Facile hydrolysis of the Metal-NHC framework under regular reaction conditions
Researchers led by Prof. Ananikov highlighted that Ni-NHC complexes do undergo a hydrolysis with a breakage of metal-ligand bond.
Scientists are involved in a non-stop search of an ideal catalyst, which could facilitate discovery of new reactions, as well as make known reactions more selective, environmentally friendly and economically efficient. Introduction of N-heterocyclic carbene ligands (NHC) made a real breakthrough in the catalysts' development. In combination with transition metal, M/NHC complexes are ubiquitously utilized for developing catalytic applications in modern chemistry.

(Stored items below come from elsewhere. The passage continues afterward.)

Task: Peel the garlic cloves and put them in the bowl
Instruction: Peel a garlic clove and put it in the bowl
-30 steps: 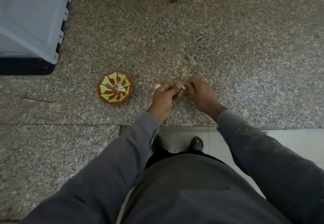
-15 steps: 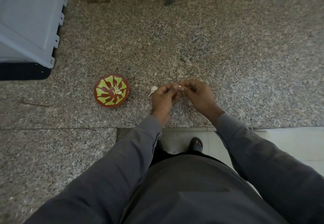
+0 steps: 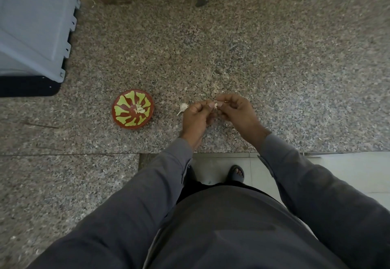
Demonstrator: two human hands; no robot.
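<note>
Speckled granite counter, red-green bowl holding peeled cloves, both hands pinching one garlic clove

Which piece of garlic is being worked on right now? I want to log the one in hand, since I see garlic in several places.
The clove pinched between both hands' fingertips. The others lie untouched: peeled cloves in the bowl, and a stemmed piece beside the left hand.

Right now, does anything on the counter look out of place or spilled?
Little stands out. One garlic piece lies loose on the granite counter, beside the left hand and outside the bowl. Pale flecks, perhaps peel, are scattered near the right hand. The bowl stands upright, with cloves inside.
</note>
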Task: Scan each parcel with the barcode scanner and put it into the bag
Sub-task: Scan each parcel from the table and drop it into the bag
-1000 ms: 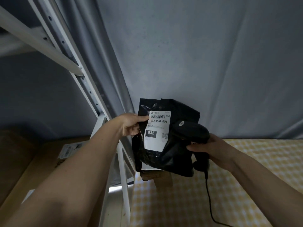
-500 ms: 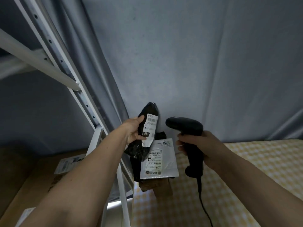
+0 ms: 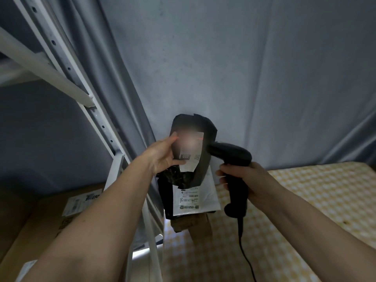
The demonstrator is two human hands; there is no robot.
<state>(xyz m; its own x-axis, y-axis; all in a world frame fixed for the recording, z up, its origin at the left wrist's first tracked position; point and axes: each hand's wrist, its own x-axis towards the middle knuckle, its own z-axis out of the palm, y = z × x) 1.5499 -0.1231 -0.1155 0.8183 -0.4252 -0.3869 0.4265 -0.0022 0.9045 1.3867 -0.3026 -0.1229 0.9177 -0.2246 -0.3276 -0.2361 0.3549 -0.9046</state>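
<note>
My left hand (image 3: 162, 155) holds up a black plastic parcel (image 3: 203, 159) by its left edge, its white label marked 032 facing me. My right hand (image 3: 244, 180) grips the handle of the black barcode scanner (image 3: 230, 153), whose head points at the label from the right, almost touching the parcel. A red scan line shows on the label's upper right. Below, on the table's left end, lie a white parcel (image 3: 195, 198) with a printed label, a black parcel (image 3: 165, 194) and a brown parcel (image 3: 191, 222). No bag is in view.
A table with a yellow checked cloth (image 3: 305, 210) fills the lower right; the scanner's cable (image 3: 244, 251) hangs over it. A white metal shelf frame (image 3: 97, 123) stands at the left, with a labelled cardboard box (image 3: 50, 216) on its shelf. Grey curtain hangs behind.
The black parcel has turned from edge-on to face me with its label, and risen a little. The scanner has moved up and left against the label, and a red line now shows on it.
</note>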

NHC complexes of transition metals are considered quite suitable for this role, as they possess unique characteristics: high activity, flexibility, tunability, outstanding diversity, and many other unique characteristics. One problem remains: failure to recycle and re-use metal/NHC complexes. Indeed, these fantastic catalysts are typically of single use, and in most cases, cannot be isolated back after the reaction. Since metal complexes with NHC ligands are usually considered stable, failure to recycle has been disappointing for researchers for many years.
An unusual finding was reported by the group of researchers led by Prof. Ananikov, who noticed that Ni-NHC complexes do undergo a hydrolysis with a breakage of metal-ligand bond. Depending on the nature of the NHC ligand, noticeable decomposition takes place in the time period from minutes to hours. In some cases the complexes were even sensitive to a trace amount of water and the yield of the reaction depended on the degree of dryness of the reagents and solvents. This phenomenon prompted a question about the moisture resistance of the Ni/NHC complexes, which forced the researchers to re-think the routinely assumed picture.
The study demonstrated that the Ni/NHC complexes can either survive in aqueous solutions during the prolonged time (more than a week) or, in contrast, "live" for a couple of minutes depending on the nature of the carbene moiety. Detailed comparison of the processes showed that complexes decompose into initial reagent and nickel hydroxide. The observed speed of hydrolysis for triazolium complexes is much higher than that for imidazolium or benzimidazolium complexes.
Since water is a common contaminant in regular chemical transformations, the described phenomenon makes an impact on the catalyst' development area. Moreover, the observed degradation process may shed some light on the problem of catalyst stability and recycling.